After oral infection into Rambler's trophoblastic mice, their serum was analyzed by Western block using Rambler's flagella extract or recombinant GlBiP protein (FIG. 11). Four immunoreactive proteins were observed at molecular weights 74, 58, 55 and 30 kDa in Western blot using anti-Ramble flagella antibodies (FIG. 12A). The 74 kDa immunoreactive protein was estimated to be GlBiP. The serum Reaction with three recombinant GlBiP. While there was no apparent immunoreactive protein in the western blot using the full range serum, the reaction with serum obtained from infected mice was not only the truncated recombinant GlBiP-C domain carrying the Hsp70 domain, but also the full length recombinant GlBiP protein. Immune responsiveness to was demonstrated. In contrast, the recombinant GlBiP-N domain did not show any immunoreactivity to the serum. Having described the specific part of the present invention in detail, it is apparent to those skilled in the art that the specific technology is merely a preferred embodiment, and the scope of the present invention is not limited thereto.
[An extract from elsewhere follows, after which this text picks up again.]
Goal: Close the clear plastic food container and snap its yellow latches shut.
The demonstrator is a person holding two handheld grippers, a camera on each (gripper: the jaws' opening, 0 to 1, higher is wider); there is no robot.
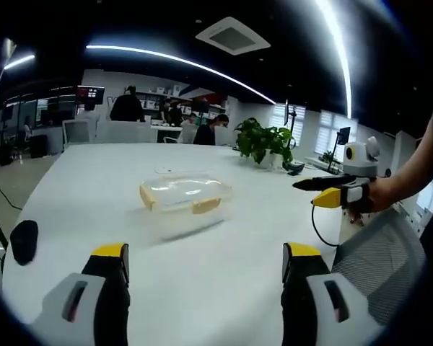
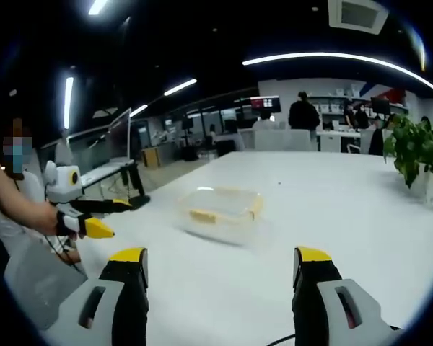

Therefore, the substantial scope of the present invention will be defined by the appended claims and equivalents thereof.

Claims

[Range of request]

[Claim 11

(a) a pharmaceutically effective amount of a Giardia lamblia binding immunoglobulin protein or fragment thereof; And (b) a pharmaceutically acceptable carrier.

[Claim 2]

The composition of claim 1, wherein the fragment of the Ramble flagella binding immunoglobulin protein comprises amino acids 428-677 of SEQ ID NO: 1.

[Claim 3]

Screening methods for epitopes with immunogenicity comprising the following steps:

(a) immunizing an individual using (i) a Giardia lamblia binding immunoglobulin protein or fragment thereof and (i i) a peptide as an epitope candidate; And

(b) measuring the immune response in said immunized subject.

[Claim 4]

A method for screening antibodies against protein antigens comprising the following steps: (a) an individual using (i) a Giardia lamblia binding immunoglobulin protein or fragment thereof and (ii) a peptide as an epitope candidate Immunizing;

(c) contacting the selected peptide epitope with an antibody of interest;

(d) contacting the resultant of step (c) with the protein antigen; And (e) analyzing the binding of the protein antigen to the antibody of interest.

[Claim 5]

The method of claim 3 or 4, wherein the fragment of the Ramble flagella binding immunoglobulin protein comprises amino acids 428-677 of SEQ ID NO: 1.

[Claim 6]

(a) a pharmaceutically effective amount of a Giardia lamblia binding immunoglobulin protein or fragment thereof; And (b) administering an immunopromoting pharmaceutical composition comprising a pharmaceutically acceptable carrier to the subject in need thereof.